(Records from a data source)
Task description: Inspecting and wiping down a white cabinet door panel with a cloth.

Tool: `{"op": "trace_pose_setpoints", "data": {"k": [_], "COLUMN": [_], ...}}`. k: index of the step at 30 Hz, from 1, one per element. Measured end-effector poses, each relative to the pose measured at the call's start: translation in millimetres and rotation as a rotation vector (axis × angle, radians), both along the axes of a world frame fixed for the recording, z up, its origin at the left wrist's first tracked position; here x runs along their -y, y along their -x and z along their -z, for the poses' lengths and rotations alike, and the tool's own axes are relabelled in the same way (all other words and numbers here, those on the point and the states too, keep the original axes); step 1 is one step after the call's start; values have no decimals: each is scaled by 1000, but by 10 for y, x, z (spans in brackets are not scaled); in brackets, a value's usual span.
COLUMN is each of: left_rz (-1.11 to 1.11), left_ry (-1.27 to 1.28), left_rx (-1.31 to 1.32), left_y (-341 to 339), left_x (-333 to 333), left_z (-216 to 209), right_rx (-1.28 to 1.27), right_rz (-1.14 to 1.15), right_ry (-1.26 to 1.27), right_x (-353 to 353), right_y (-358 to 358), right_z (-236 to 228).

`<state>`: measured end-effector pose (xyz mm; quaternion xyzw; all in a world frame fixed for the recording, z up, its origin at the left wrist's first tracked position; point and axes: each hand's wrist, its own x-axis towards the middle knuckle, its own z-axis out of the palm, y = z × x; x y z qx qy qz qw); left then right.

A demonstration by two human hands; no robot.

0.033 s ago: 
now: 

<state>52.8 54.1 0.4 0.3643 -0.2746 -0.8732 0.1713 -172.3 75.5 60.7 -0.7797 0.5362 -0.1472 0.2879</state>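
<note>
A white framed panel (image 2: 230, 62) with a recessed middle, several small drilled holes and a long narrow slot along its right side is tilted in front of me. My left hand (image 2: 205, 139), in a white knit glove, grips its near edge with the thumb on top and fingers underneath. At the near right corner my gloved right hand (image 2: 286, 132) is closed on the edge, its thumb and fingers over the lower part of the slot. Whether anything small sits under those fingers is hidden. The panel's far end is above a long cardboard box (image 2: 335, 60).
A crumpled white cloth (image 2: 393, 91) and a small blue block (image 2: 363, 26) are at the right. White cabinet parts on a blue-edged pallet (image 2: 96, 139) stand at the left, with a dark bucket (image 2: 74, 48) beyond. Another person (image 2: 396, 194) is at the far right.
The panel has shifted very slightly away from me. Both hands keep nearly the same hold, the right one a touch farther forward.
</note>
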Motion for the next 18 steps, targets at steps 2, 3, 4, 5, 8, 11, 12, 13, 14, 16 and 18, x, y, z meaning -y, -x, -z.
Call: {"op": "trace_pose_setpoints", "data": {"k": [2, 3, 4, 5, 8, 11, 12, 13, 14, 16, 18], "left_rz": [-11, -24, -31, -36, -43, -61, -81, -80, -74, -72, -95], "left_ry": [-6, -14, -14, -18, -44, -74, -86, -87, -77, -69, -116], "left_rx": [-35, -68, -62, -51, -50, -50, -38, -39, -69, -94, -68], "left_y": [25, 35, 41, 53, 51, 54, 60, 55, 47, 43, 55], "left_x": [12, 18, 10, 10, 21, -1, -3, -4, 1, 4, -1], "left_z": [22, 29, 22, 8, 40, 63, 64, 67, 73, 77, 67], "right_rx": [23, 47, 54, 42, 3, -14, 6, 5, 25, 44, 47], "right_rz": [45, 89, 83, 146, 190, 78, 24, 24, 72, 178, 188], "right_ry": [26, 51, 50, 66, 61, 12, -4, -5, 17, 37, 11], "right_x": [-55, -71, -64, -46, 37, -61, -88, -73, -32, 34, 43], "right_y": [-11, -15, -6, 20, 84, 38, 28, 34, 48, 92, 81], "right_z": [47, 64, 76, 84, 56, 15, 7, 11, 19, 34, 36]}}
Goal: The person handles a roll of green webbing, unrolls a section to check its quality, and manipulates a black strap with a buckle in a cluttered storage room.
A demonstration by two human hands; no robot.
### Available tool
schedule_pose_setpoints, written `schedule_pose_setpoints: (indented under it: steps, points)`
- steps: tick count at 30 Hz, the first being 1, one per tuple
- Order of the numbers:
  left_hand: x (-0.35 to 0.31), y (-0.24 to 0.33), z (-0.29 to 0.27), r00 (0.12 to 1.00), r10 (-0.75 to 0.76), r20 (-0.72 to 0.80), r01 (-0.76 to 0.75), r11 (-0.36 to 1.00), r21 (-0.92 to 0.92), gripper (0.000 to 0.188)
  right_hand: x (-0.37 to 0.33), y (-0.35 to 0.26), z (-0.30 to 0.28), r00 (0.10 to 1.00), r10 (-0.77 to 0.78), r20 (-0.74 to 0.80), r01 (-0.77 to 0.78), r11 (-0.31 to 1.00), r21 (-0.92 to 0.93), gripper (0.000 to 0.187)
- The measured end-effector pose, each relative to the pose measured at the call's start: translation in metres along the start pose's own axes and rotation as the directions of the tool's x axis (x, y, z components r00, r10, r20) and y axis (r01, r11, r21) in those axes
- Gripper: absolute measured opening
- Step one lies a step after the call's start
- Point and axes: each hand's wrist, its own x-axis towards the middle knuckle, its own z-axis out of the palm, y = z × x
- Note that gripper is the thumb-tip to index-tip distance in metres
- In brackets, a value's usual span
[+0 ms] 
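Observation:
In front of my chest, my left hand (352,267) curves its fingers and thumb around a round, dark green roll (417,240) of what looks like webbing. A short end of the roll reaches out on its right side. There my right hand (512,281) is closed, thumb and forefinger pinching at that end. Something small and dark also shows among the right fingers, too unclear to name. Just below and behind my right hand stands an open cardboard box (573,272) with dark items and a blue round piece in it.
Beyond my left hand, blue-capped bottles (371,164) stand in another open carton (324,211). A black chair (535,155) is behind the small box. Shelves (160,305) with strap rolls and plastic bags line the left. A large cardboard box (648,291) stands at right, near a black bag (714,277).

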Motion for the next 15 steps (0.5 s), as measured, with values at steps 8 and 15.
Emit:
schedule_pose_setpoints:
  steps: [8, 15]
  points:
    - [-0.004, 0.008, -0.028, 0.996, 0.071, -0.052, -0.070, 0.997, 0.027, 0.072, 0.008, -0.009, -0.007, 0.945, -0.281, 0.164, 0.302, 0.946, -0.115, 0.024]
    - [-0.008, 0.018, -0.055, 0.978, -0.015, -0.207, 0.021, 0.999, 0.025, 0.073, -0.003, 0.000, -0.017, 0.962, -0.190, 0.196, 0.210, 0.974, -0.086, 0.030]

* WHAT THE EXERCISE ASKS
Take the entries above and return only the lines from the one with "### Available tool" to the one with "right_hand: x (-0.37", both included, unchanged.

* ANSWER FOR THIS EXERCISE
### Available tool
schedule_pose_setpoints, written `schedule_pose_setpoints: (indented under it: steps, points)`
- steps: tick count at 30 Hz, the first being 1, one per tuple
- Order of the numbers:
  left_hand: x (-0.35 to 0.31), y (-0.24 to 0.33), z (-0.29 to 0.27), r00 (0.12 to 1.00), r10 (-0.75 to 0.76), r20 (-0.72 to 0.80), r01 (-0.76 to 0.75), r11 (-0.36 to 1.00), r21 (-0.92 to 0.92), gripper (0.000 to 0.188)
  right_hand: x (-0.37 to 0.33), y (-0.35 to 0.26), z (-0.30 to 0.28), r00 (0.10 to 1.00), r10 (-0.77 to 0.78), r20 (-0.74 to 0.80), r01 (-0.77 to 0.78), r11 (-0.31 to 1.00), r21 (-0.92 to 0.93), gripper (0.000 to 0.187)

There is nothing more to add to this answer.